Stored entries:
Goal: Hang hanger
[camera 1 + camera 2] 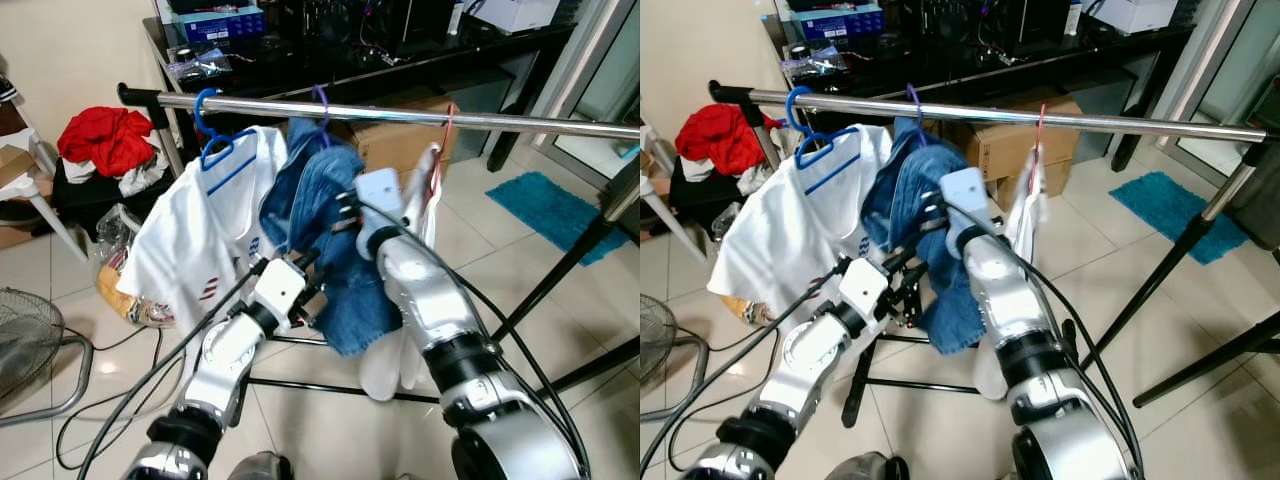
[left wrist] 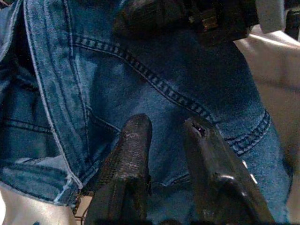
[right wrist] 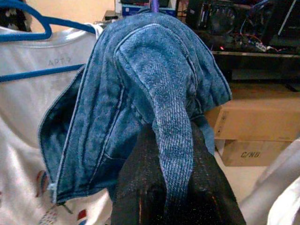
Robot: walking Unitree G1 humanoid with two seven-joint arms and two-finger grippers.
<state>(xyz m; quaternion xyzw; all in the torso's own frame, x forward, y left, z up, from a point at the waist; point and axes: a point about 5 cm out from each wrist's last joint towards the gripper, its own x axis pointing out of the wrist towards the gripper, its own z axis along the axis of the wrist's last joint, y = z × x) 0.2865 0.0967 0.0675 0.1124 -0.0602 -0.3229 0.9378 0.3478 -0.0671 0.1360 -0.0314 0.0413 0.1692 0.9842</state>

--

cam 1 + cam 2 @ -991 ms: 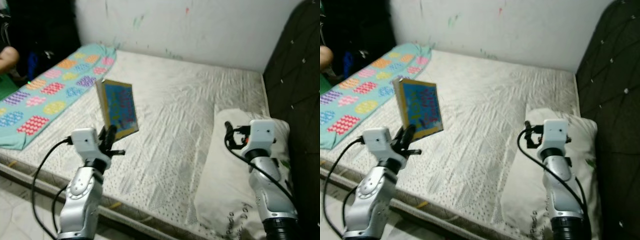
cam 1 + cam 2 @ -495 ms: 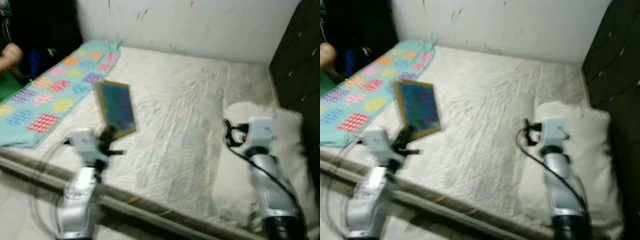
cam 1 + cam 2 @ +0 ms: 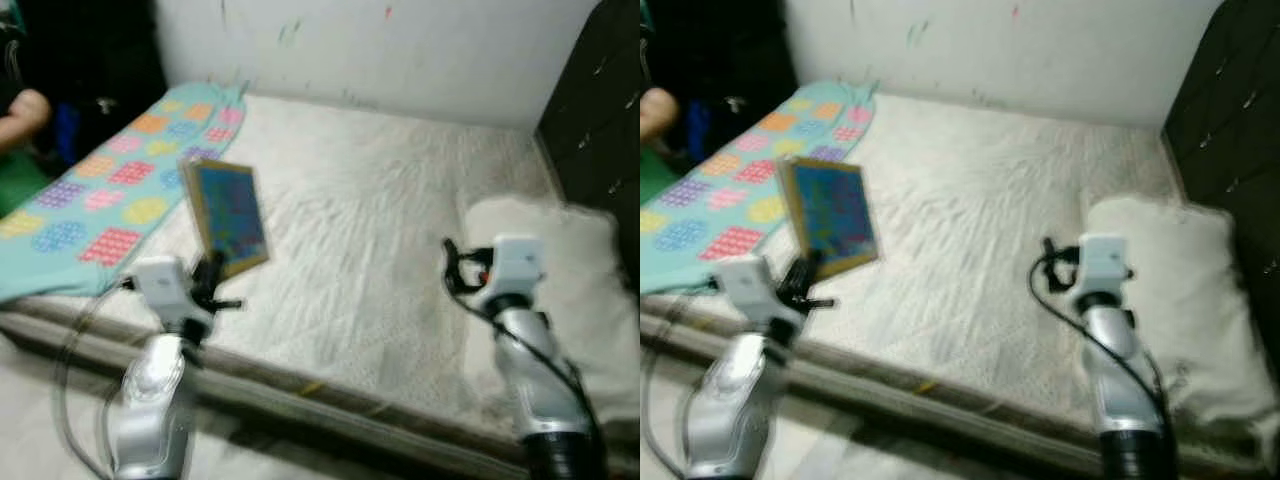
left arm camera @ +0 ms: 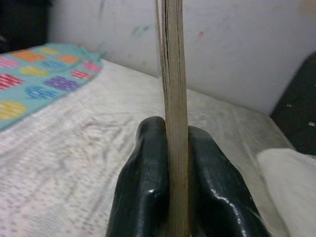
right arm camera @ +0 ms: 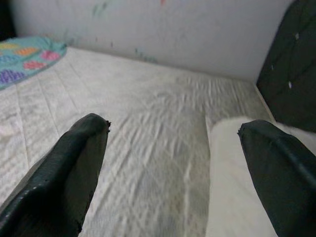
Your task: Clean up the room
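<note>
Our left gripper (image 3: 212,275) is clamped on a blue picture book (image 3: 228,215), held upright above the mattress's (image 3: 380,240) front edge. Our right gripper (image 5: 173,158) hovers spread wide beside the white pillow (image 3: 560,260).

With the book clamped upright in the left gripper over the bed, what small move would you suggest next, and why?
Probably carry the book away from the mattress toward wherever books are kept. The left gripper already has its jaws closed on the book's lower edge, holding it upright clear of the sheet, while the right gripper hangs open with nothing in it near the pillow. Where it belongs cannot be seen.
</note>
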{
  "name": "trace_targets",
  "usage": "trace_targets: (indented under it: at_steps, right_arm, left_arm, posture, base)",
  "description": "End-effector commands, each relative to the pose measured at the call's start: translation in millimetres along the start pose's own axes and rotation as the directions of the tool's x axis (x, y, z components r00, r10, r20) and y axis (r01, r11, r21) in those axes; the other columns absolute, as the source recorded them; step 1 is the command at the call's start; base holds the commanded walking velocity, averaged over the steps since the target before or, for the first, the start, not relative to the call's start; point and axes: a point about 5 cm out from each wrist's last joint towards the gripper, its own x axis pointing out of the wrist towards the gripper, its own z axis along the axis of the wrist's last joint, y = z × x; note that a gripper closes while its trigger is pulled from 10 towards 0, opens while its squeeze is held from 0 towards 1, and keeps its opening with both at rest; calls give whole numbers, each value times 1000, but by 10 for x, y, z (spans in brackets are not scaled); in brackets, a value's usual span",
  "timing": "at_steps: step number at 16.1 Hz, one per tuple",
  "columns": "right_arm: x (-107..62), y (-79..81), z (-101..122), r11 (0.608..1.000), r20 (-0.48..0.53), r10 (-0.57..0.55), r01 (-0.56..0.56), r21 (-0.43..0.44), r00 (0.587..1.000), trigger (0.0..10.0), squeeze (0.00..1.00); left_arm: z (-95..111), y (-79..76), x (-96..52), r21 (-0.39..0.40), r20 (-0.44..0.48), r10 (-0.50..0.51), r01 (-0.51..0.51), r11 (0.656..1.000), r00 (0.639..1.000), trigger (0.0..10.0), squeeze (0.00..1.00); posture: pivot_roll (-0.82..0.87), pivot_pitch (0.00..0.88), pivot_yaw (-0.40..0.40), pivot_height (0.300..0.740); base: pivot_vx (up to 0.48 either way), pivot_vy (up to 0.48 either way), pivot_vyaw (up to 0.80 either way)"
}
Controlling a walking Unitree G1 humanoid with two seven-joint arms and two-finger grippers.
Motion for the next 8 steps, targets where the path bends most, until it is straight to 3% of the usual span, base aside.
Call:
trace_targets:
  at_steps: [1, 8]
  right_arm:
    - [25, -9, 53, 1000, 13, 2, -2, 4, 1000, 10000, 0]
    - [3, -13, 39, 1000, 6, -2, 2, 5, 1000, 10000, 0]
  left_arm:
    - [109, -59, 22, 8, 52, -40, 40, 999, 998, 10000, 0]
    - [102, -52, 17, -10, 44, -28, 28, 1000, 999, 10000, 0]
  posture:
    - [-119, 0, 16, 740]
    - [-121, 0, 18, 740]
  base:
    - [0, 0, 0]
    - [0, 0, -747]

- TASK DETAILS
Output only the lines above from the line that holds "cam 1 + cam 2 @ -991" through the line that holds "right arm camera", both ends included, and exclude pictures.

- REPLY TO THE EXERCISE
cam 1 + cam 2 @ -991 ms: 
cam 1 + cam 2 @ -495 ms: 
cam 1 + cam 2 @ +0 ms: 
left arm camera @ +0 ms: 
right arm camera @ +0 ms: 

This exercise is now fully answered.